Your task:
Report each line of the entries below that has the word "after" in it.

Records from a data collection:
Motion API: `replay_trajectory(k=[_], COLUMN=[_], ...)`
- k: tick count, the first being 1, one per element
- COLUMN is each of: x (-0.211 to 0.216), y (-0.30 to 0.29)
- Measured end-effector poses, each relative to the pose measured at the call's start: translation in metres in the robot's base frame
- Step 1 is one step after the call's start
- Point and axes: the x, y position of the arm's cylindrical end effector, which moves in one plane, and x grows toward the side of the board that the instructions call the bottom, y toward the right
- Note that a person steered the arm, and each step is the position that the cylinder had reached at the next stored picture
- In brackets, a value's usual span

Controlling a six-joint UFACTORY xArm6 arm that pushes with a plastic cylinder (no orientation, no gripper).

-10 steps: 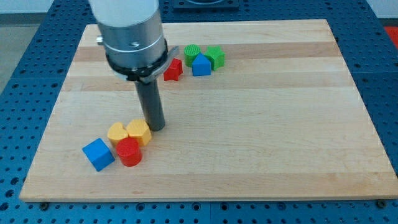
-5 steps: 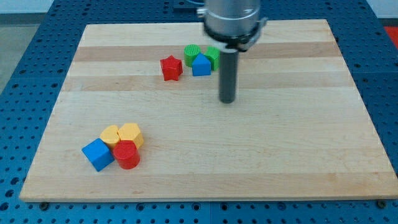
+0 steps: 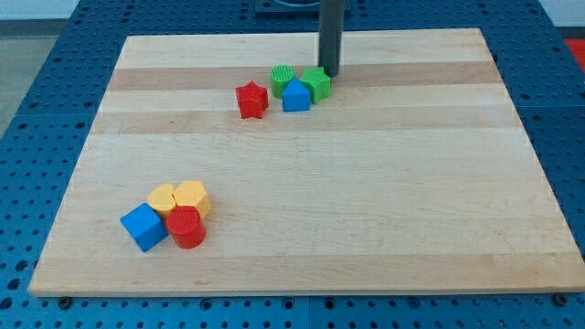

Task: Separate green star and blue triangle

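The green star [image 3: 316,84] sits near the view's top centre, touching the upper right of the blue triangle [image 3: 295,96]. A second green block [image 3: 283,79] touches the blue triangle's upper left. My tip [image 3: 329,75] is at the green star's upper right edge, touching it or very close. The rod rises straight out of the view's top.
A red star [image 3: 251,100] lies just left of the green and blue group. At the view's lower left, a blue cube [image 3: 144,227], a red cylinder [image 3: 188,226] and two yellow blocks [image 3: 179,197] sit clustered together on the wooden board [image 3: 384,201].
My tip has moved from beside the yellow blocks at the lower left, across the board, up to the green star's upper right. No block has visibly moved.
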Motion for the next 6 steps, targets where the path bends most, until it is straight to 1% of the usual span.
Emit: replay_trajectory(k=[2, 3, 4, 5, 6], x=[0.051, 0.065, 0.090, 0.106, 0.107], y=[-0.014, -0.036, -0.054, -0.054, -0.041])
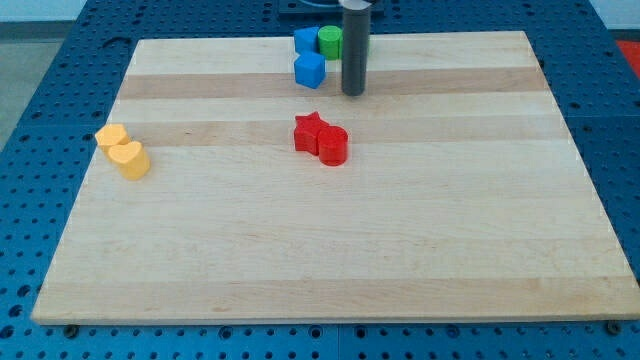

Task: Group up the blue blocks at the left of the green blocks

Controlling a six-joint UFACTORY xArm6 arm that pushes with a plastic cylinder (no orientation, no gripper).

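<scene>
Wood board (330, 250): we saw a pale plank top filling most of the view, set on a blue perforated table (40, 80); most of its near half lay bare.

Rod: the dark upright rod came down from the far edge, and our tip (352, 93) rested on the board just right of the nearer blue block, close to it, though we could not tell if they touched.

Jaws: we had none to report; the arm ended in a plain rod, so nothing was spread, pressed together or pinching.

Blue blocks: two showed, a blue cube (310, 70) nearer us and a second blue block (304, 41) at the far edge, the two just beside each other, one behind the other.

Green blocks: we made out one green cylinder (329, 41) directly right of the far blue block and touching it; a further patch of green behind the rod was too hidden to name.

Progress: we judged the task nearly or fully done, since both blues sat together on the left of the green; at most the near cube needed a small nudge further left and far.

Red pair: a red star (310, 131) and red cylinder (333, 146) touched near the board's middle, well apart from the group.

Yellow pair: a yellow block (111, 136) and a yellow heart (131, 159) sat together at the left edge, uninvolved.
</scene>
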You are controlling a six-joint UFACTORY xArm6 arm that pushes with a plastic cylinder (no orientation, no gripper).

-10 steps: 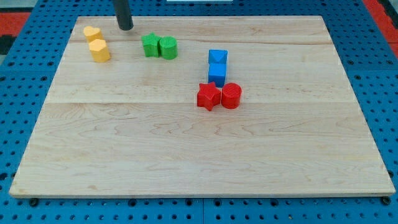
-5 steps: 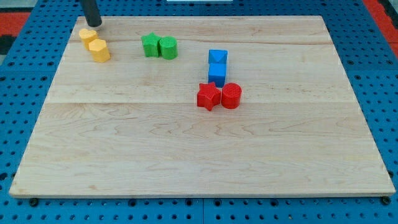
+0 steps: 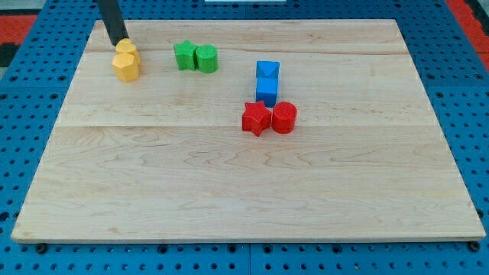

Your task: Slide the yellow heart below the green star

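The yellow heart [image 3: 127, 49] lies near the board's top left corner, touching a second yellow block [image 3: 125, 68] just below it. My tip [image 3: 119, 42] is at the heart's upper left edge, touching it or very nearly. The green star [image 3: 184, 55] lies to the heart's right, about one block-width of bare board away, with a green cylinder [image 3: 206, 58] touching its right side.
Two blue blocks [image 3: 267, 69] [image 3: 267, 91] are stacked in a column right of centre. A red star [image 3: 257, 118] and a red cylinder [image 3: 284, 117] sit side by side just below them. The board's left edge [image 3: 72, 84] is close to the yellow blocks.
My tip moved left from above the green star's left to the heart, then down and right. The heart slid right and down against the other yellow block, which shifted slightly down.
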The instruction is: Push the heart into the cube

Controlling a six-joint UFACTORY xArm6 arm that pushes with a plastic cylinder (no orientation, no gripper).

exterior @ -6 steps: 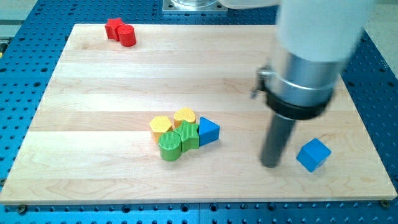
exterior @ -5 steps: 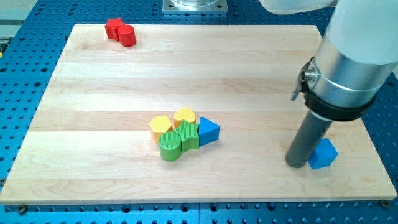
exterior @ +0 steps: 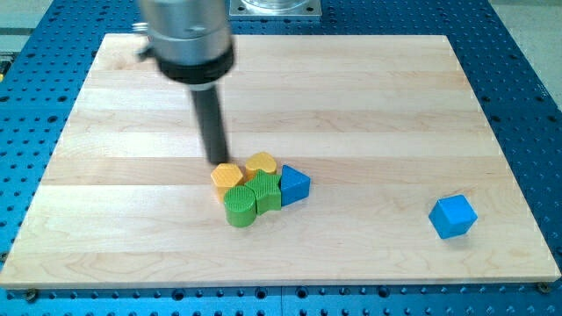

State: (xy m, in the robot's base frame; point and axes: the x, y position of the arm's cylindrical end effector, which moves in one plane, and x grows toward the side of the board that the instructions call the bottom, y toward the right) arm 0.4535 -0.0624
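Moved from beside the blue cube (exterior: 453, 216), my tip (exterior: 219, 161) now touches the yellow hexagon (exterior: 227, 176); yellow heart (exterior: 261, 163) adjoins green blocks (exterior: 250, 199), blue triangle (exterior: 294, 184).

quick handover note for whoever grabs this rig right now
My tip sits just above the yellow hexagonal block, at the upper left of the central cluster. The yellow heart block is packed against the two green blocks and the blue triangular block. The blue cube stands alone at the view's lower right. Heart and cube are far apart; the push is not yet done.
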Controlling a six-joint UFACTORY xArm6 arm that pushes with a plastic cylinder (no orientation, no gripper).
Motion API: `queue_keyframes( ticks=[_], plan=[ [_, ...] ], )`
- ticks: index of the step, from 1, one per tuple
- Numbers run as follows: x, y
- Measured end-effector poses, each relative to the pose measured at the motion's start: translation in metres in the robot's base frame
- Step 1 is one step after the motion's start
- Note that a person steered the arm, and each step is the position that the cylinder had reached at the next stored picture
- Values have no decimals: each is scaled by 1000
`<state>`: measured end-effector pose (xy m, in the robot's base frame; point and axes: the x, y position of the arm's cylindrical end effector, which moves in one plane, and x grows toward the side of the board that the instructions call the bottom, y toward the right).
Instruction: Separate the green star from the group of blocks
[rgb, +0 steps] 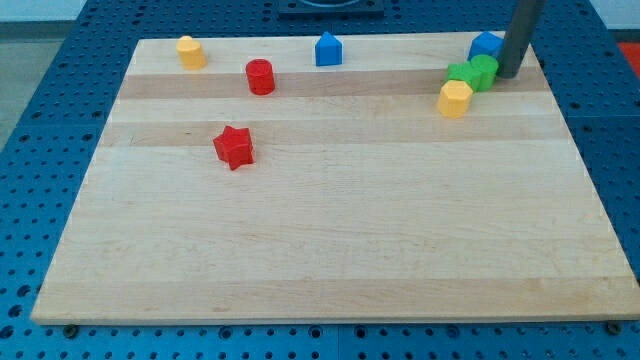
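A group of blocks sits at the view's top right of the wooden board (330, 230). It holds a green star (461, 74), a green block (484, 70) touching its right side, a blue block (486, 46) just above, and a yellow hexagon (454, 98) just below. My tip (507, 74) stands on the board right beside the green block, on its right side, and below right of the blue block. Whether it touches the green block I cannot tell.
A yellow block (191, 51) lies at the top left. A red cylinder (260, 76) lies right of it, a blue house-shaped block (328, 48) at top centre, and a red star (234, 147) at left centre. The board's right edge runs close to the group.
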<state>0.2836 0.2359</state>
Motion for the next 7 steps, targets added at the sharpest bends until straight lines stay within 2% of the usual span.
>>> queue_keyframes(
  ticks=[3,6,7],
  plan=[
    [11,-46],
    [24,-121],
    [41,-139]
  ],
)
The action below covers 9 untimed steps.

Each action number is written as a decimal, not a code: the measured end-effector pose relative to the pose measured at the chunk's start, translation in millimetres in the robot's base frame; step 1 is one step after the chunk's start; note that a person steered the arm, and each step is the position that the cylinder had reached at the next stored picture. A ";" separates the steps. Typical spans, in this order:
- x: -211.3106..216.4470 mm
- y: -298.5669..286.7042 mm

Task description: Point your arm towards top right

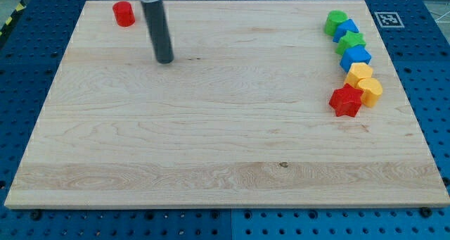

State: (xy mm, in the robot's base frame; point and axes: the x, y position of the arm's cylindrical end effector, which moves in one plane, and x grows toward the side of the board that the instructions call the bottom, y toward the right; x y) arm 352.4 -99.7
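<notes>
Presently the tip, a bare rod with no claw to open or close, stands near the table's top-left corner beside the red cylinder; it should sweep along the top edge, stopping short of the green block.

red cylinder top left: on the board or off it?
On. The red cylinder stands upright on the wooden board, just inside its top edge, apart from my tip, which lies to its lower right.

Dark rod slanting down from the view's top edge, my tip resting on bare wood in the upper left, just right of and below the red cylinder.
</notes>
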 end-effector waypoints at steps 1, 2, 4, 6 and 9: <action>-38.6 26.7; -79.7 50.6; -96.1 164.0; -96.1 210.1; -112.5 292.0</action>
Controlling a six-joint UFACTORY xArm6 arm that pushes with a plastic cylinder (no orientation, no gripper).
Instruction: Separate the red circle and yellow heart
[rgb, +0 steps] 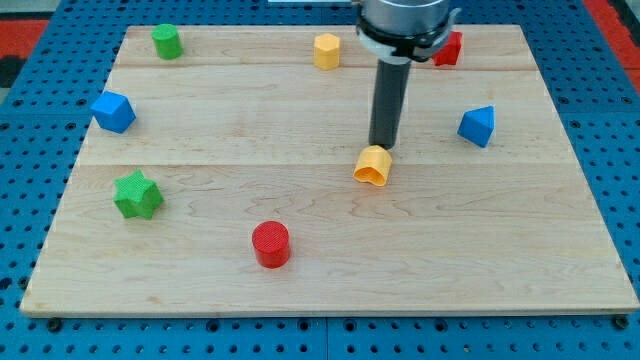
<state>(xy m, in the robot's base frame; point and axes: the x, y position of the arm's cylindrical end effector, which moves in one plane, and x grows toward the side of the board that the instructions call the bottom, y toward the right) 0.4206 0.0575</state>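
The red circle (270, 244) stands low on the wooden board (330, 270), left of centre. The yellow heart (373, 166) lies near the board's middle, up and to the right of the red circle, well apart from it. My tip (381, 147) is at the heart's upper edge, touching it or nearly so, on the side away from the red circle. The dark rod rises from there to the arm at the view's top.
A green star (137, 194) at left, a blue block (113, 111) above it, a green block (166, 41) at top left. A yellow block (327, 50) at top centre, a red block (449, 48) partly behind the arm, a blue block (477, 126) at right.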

Solution to the problem:
- Step 1 is one step after the call's start
- Step 1 is one step after the motion's start
Each action number is written as a decimal, not a code: the measured end-effector pose relative to the pose measured at the chunk's start, translation in millimetres in the robot's base frame; step 1 is one step after the chunk's start; note that a person steered the arm, and each step is the position that the cylinder had reached at the next stored picture. A ";" separates the steps. Typical spans, in this order:

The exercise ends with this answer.